Бывший. Ворвусь в твою жизнь - страница 27



— Ма, давай жить в новом большом доме? — Ваня вытирает губы и поднимает взгляд. — Не понравится, вернемся и будем жить тут.


21. Глава 20. Жуткая жуть

— Тогда самое время собрать вещи, — придвигает ко мне тарелку с оладушками, щедро политыми вареньем.

— Уже? — удивляется Ваня.

Давай, сынок, устрой истерику, заяви, что никуда не поедешь и что не хочешь в большой красивый дом. Адам прет танком по нашей жизни, и не в его арсенале никаких полумер.

— А чего время тянуть?

Ваня косит на меня подозрительный взгляд. Ворвался весь такой самодовольный, эгоистичный и решительный в наш быт. Он папа. И это ведь так удобно стать папой, когда сын твой уже подрос.

— Очень злится, — шепчет Ваня.

— Да, вижу.

А, может, мне не бороться против Адама и его желания быть папулей? Ну, не соперник я ему сейчас, а своей бессильной злостью могу отвернуть от себя сына. У него такая радость в жизни приключилась, а мама сидит и пыхтит, как бобр, которому один козел решил разрушить плотину.

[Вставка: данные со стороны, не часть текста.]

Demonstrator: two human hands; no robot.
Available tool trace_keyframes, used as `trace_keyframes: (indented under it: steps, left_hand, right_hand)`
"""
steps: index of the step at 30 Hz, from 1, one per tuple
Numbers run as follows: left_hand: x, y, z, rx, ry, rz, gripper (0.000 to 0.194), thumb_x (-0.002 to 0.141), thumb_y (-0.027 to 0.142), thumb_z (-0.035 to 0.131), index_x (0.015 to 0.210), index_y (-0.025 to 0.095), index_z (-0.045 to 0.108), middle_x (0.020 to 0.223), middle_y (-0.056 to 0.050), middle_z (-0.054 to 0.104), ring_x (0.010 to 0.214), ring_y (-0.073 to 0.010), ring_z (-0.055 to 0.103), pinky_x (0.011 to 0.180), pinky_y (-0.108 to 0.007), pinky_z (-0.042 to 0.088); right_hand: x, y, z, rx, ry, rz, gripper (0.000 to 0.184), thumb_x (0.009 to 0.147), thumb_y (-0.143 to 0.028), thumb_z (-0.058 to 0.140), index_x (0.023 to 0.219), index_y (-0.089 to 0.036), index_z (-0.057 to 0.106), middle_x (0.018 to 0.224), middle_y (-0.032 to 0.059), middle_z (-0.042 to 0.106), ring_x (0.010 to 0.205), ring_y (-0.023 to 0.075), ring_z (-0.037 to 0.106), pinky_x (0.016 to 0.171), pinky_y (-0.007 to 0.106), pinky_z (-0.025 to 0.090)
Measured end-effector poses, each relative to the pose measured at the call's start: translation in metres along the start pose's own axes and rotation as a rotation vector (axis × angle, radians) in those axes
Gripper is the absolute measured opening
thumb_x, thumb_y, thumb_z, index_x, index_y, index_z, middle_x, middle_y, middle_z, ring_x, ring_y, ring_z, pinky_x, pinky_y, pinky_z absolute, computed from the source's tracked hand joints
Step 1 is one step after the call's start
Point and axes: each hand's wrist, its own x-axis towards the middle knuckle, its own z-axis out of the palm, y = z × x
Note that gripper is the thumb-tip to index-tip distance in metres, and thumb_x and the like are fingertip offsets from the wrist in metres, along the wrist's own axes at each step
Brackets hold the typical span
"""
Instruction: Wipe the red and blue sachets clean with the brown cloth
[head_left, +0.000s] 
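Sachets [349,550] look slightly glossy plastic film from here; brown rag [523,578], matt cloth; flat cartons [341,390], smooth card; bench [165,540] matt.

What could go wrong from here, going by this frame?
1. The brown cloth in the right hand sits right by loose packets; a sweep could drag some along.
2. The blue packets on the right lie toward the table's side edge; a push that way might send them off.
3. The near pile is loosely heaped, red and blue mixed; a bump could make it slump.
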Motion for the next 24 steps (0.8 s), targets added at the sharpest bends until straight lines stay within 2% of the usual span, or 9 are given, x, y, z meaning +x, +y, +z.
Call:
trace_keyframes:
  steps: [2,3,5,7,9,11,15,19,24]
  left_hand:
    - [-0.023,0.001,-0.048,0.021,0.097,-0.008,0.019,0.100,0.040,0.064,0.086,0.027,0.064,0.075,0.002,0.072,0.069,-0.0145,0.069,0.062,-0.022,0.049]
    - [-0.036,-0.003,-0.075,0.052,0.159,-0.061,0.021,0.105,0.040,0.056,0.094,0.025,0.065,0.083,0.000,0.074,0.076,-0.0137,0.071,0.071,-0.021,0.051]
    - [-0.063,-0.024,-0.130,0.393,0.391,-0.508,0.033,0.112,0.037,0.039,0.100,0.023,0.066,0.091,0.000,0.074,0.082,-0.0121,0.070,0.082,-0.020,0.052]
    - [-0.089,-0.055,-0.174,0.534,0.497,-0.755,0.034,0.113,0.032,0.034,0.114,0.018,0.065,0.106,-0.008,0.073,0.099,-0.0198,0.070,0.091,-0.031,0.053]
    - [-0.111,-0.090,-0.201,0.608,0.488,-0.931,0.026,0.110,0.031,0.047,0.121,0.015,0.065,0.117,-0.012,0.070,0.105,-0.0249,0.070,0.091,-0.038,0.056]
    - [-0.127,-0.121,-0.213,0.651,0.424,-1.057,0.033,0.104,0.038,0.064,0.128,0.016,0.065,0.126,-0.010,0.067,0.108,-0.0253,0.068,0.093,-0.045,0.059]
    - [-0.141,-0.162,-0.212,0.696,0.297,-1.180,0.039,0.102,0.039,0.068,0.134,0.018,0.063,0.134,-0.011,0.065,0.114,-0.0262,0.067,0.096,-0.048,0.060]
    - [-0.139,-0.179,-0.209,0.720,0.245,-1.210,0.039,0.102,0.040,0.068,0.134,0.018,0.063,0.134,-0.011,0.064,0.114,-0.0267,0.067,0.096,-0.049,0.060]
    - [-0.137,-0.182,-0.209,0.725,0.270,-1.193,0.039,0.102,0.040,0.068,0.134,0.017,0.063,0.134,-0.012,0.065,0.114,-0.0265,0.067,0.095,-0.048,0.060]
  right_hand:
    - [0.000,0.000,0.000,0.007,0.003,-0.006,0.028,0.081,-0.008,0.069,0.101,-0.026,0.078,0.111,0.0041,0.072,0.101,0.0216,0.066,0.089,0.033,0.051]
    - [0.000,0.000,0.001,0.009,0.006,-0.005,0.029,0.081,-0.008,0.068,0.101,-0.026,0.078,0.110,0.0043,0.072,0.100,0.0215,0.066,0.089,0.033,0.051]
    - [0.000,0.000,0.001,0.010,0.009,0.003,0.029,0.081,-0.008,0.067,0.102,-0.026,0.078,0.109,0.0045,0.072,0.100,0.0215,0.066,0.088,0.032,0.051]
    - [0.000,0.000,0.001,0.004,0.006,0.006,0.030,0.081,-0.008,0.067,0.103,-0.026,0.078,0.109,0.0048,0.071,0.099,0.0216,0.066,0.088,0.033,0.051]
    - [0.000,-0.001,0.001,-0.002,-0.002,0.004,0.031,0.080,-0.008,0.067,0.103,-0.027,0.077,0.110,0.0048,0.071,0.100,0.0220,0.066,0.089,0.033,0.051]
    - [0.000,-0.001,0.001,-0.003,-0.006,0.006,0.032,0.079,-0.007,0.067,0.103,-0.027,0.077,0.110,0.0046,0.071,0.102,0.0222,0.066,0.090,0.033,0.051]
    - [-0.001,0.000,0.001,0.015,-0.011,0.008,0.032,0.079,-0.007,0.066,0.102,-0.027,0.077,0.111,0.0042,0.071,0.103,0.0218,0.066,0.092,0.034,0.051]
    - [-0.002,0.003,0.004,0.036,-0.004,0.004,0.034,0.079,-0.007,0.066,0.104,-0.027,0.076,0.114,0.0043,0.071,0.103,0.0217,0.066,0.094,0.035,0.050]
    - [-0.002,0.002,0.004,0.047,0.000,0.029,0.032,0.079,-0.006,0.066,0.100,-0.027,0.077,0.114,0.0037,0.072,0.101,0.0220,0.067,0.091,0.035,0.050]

— И у тебя есть и свой чемоданчик, да? — улыбаюсь Ване, который от моей неожиданной улыбки и воркующего голоска удивленно вскидывает бровь, прям как его отец. — Вот и посмотрим, сколько в него игрушек вместится.

А пусть везет нас в большой и красивый дом. Хоть посмотрю, как живут другие люди, у которых нет нужды расписывать зарплату до каждой копеечки.

— Тогда я пойду? — тихо уточняет Ваня, недоверчиво щурясь на меня.

Киваю, провожу ладонью по его мягким волосами и шепчу:

— Да.

Ваня сползает со стула, не спуская с меня глаз, шмыгает, трет нос и пятится к двери. Не верит моей приветливой и дружелюбной улыбке. И не зря. У меня в голове созрел хитрый план.

Я знаю, что в детский чемоданчик влезут не все игрушки, и Ваня может разозлиться. Это он сейчас милый пупсик, но умеет быть и драконенком, который громко кричит, гневно плачет и в ярости катается по полу. Вот наш папа готов к такому?

Ваня прикрывает за собой дверь, и Адам выжидает минуту, прежде чем заявить:

— У тебя сейчас улыбка, как у жуткого клоуна, Мила. У тебя лицо, что ли, свело?

— Я тебя ненавижу, — едва слышно отвечаю я и продолжаю улыбаться еще несколько секунд.

После открываю рот, чтобы прогнать жуткий оскал с лица, массирую пальцами область вокруг губ.

— Все-таки свело, — хмыкает Адам.

— Заткнись, — цежу я сквозь зубы и хватаю вилку. — Утопить тебя в каком-нибудь болоте.

Замолкаю, когда слышу, как по линолеуму шаркают колесики. Дверь распахивается, и Ваня деловито вкатывает свой детский синий чемоданчик со щенками в центр кухни. Кладет его, открывает, сидя на корточках, и выходит, чтобы через минуту вернуться с охапкой игрушек. Бросает их на пол и опять исчезает.

— Не понял…

Адам переводит на меня взгляд, ожидая, что я все объясню, но я молча поедаю оладушки, которые вполне себе съедобные и даже вкусные. Воздушные такие, сладкие и ванили в меру.

Ваня упрямо несет на кухню все свои игрушки. На третий заход он психует и затаскивает к нам корзину, в которой хранится его богатство. Наконец, он понял смысл этой корзины, которую он игнорировал все это время. Надо же, я его воспитываю даже сейчас.

— А у тебя много игрушек, — удивленно тянет Адам.

— Ага, — Ваня неуклюже переворачивает корзину с игрушками. — И все любимые.

У меня, кажется, глаз дергается, когда я вижу облепленный пластилином и разрисованный фломастерами камень среди детского барахла. Только не его. Только не его. Я готова душу дьяволу продать, чтобы избавиться от Фёдора. И я понятия не имею, почему этот камень стал Фёдором.